Friday, April 28, 2006

"have you been shot yet?"

Back to the set for a 9.30am call, and a third day. There's a gaggle of people from the last two days gathered outside and we drink tea and chat before being dragged off and costumed for a 10.00am start. Now the previous days we've been all ready and then waited for our bit - today we're straight on set, and marching up and down corridors with guns, and I almost get a line to say, and then the director decides to not to go with it, so my chance is gone.

One of the things i've learnt on this job is that it matters where you stand. It's not like picking teams at five-a-side, it's generally if you're at the front or back, left or right - whichever is nearest the bit of action required. The only reason I nearly get the line is that I'm at the back of a crowd, and the 1st AD knows my name now, and not a reflection of any recognised ability. However, the exception is one of the guys that the director has taken a liking to, who later on does get a line, does a great job, and gets a call back to do some more.
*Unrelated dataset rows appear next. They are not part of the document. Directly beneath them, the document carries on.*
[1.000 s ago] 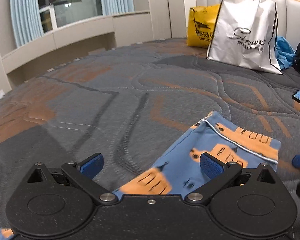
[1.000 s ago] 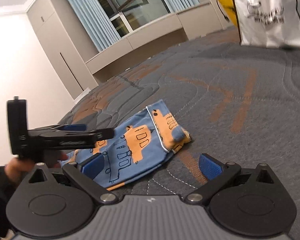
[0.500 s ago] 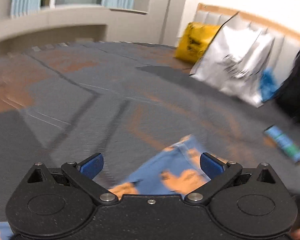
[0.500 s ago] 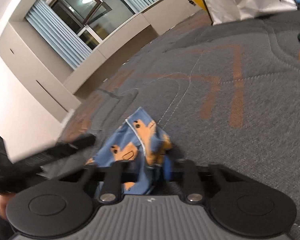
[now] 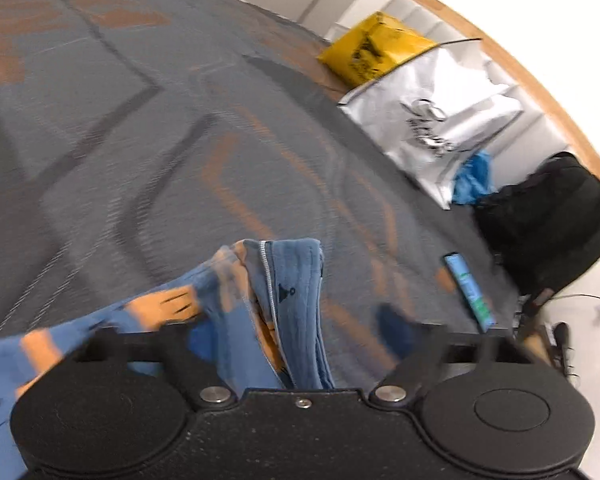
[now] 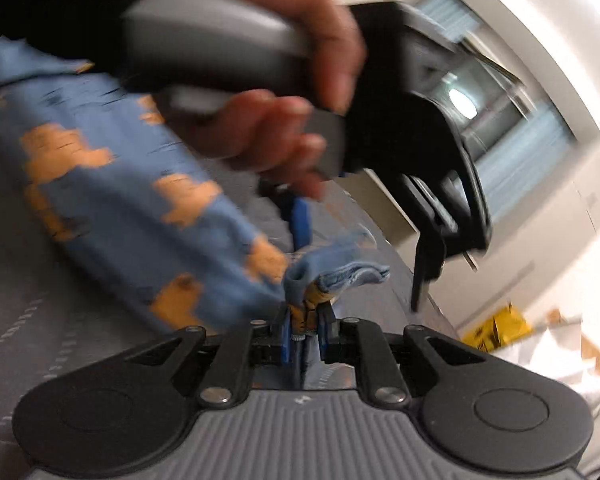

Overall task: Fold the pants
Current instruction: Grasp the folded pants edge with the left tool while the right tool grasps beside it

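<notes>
The blue pants with orange prints point(image 5: 296, 280) lie on the grey and orange quilted bed point(image 5: 140, 128), one edge lifted and bunched. My left gripper point(image 5: 300, 336) straddles that bunched edge. Its jaws are closing, and the right pad point(image 5: 396, 330) still stands clear of the cloth. In the right wrist view my right gripper point(image 6: 304, 320) is shut on a folded corner of the pants point(image 6: 132, 208), which stretch away to the upper left. Just above it a hand point(image 6: 284, 128) holds the left gripper, one blue pad point(image 6: 300, 220) showing near the cloth.
At the headboard point(image 5: 540, 88) stand a yellow bag point(image 5: 376, 48), a white shopping bag point(image 5: 432, 120), a blue cloth point(image 5: 472, 176) and a black backpack point(image 5: 548, 216). A phone point(image 5: 468, 292) lies on the bed to the right of the pants. Curtained windows point(image 6: 500, 120) are behind.
My right gripper shut on the pants' corner, rolled over and swept in beside the left gripper. The left gripper turned toward the headboard, and its jaws narrowed around the bunched cloth.
</notes>
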`<state>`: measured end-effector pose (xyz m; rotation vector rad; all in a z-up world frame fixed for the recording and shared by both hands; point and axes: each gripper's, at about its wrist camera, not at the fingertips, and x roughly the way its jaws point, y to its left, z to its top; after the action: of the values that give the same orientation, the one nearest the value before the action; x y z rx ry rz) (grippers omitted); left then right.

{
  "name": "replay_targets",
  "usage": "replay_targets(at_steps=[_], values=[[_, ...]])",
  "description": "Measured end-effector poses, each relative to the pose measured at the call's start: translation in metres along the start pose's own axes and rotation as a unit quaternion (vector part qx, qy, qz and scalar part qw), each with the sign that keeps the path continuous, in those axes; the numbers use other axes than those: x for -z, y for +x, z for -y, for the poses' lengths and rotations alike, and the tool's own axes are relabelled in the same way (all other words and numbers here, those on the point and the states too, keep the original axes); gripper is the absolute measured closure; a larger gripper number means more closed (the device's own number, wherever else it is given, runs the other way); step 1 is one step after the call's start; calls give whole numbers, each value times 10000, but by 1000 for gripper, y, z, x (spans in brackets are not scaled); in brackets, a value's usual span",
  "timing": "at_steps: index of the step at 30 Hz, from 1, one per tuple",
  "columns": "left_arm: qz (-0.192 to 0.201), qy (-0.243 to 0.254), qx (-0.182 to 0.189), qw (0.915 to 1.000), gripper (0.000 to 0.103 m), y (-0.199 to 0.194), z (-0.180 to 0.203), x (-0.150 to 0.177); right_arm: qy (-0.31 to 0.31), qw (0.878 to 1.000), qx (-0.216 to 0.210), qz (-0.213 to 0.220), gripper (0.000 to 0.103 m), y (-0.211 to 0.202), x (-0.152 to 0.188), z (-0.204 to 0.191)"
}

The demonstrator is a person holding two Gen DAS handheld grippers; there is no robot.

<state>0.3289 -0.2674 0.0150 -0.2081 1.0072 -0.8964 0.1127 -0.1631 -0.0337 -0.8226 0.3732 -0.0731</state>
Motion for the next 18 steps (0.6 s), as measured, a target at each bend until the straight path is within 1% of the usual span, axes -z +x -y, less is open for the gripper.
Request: replay_targets(at_steps=[1, 2, 3, 5, 7, 9, 11, 14, 15, 16, 18], values=[[18, -53, -70, 10000, 74, -2, -6, 4, -34, 10000, -19, 4, 88, 0, -1, -5], [53, -141, -120, 9998, 92, -4, -12, 7, -12, 10000, -32, -6, 89, 0, -2, -7], [117, -265, -113, 9995, 90, -10, -21, 10, 52, 10000, -52, -26, 89, 1, -3, -8], [272, -472, 11, 9985, 90, -22, -31, 16, 148, 9999, -20, -38, 89, 1, -6, -10], [445, -477, 55, 9979, 91, -39, -36, 20, 290, 9995, -69, 48, 89, -3, -12, -8], [640, -343, 6, 9974, 91, -62, -36, 26, 390, 9988, -166, 250, 89, -10, -15, -5], [723, -203, -123, 9971, 90, -86, -38, 34, 618, 9957, -504, 470, 89, -21, -25, -1], [763, -94, -475, 9959, 89, -114, -48, 47, 917, 9870, -1124, 699, 89, -39, -38, -1], [759, -105, -625, 9951, 89, -119, -54, 52, 962, 9845, -1272, 727, 89, -41, -42, -3], [734, -140, -692, 9948, 89, -122, -61, 57, 998, 9822, -1414, 727, 89, -42, -46, -7], [668, -303, -741, 9946, 89, -124, -76, 66, 1006, 9798, -1589, 681, 89, -45, -47, -15]])
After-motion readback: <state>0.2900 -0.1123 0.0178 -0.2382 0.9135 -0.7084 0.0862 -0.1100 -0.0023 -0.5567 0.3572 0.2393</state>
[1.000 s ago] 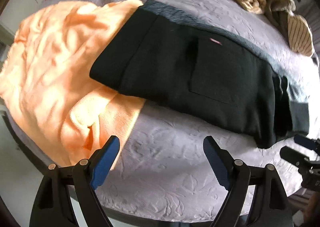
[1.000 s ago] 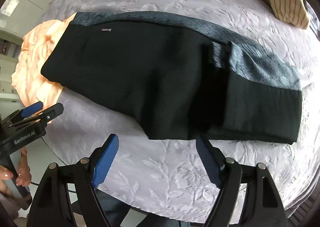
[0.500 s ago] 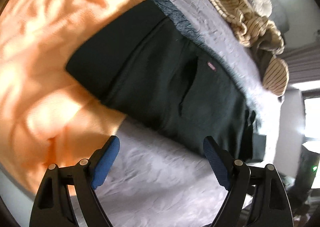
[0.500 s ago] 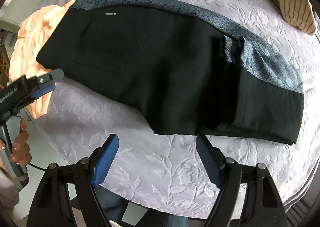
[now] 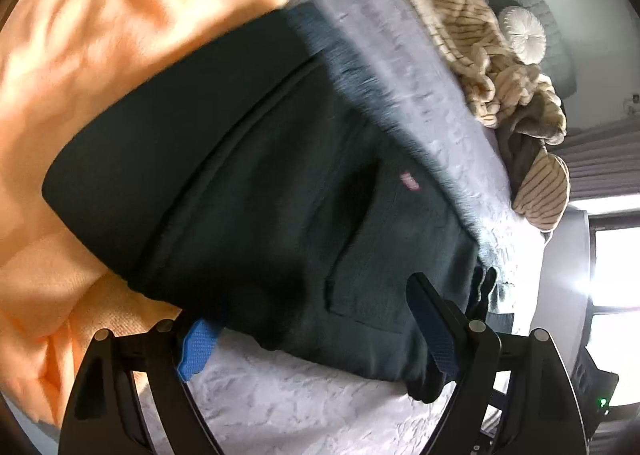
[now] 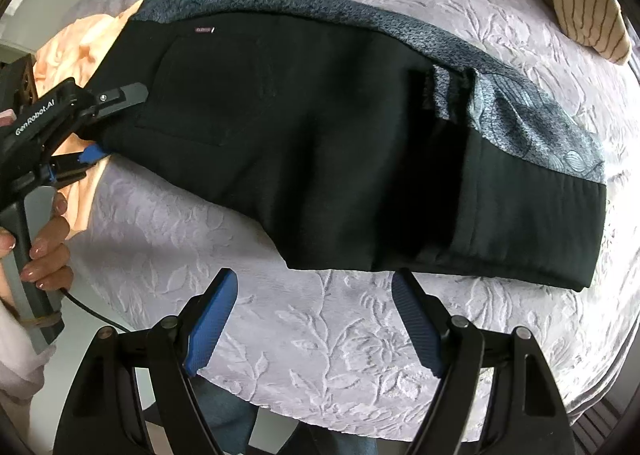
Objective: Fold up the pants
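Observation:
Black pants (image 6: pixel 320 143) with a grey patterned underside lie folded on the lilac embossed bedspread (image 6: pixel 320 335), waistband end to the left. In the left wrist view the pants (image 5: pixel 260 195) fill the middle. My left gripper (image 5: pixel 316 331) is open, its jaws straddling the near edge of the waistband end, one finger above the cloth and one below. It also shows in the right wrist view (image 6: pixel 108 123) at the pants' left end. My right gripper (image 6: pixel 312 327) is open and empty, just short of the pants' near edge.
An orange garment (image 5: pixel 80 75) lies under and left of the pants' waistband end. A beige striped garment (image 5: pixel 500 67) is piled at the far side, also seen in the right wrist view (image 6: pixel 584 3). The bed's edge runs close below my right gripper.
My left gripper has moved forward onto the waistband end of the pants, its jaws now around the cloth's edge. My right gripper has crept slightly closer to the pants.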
It's lovely and sunny outside, and in between takes we take advantage and sit outside. Just before lunch, and it's my big moment. After a short debate, the continuity people decide that, although I appear in some scenes (already in the can) that are sequenced later than this one, it's OK for me to be shot, but maybe not dead. Which is kind of reassuring.

So I'm positioned on the floor, and the make-up people go to work. I have a bullet hole in my stomach, with copious amounts of fake blood applied to both my sweat shirt and my hands, and my face is greyed up and some sweat applied. just before 'action' is called, some more blood is applied and I'm told to grimace and act hurt. The guy opposite me has a bullet wound in the head, with blood pouring down his face and shirt. I think he's dead. When the camera rolls, people run all over the place, someone is shouting "get down!", kids are hiding under tables and screaming (with the 1st AD encouraging them) while a main character walks past the mayhem. I can't see very much of what's going on, and only later find out that behind my position there is (polystyrene) bits of building flying around, and my fellow extras are positioned at windows pretending to fire thier guns. Everyone seems very happy once it's been run a few times, and I'm told to try and keep my make up intact as they might need me in later scenes.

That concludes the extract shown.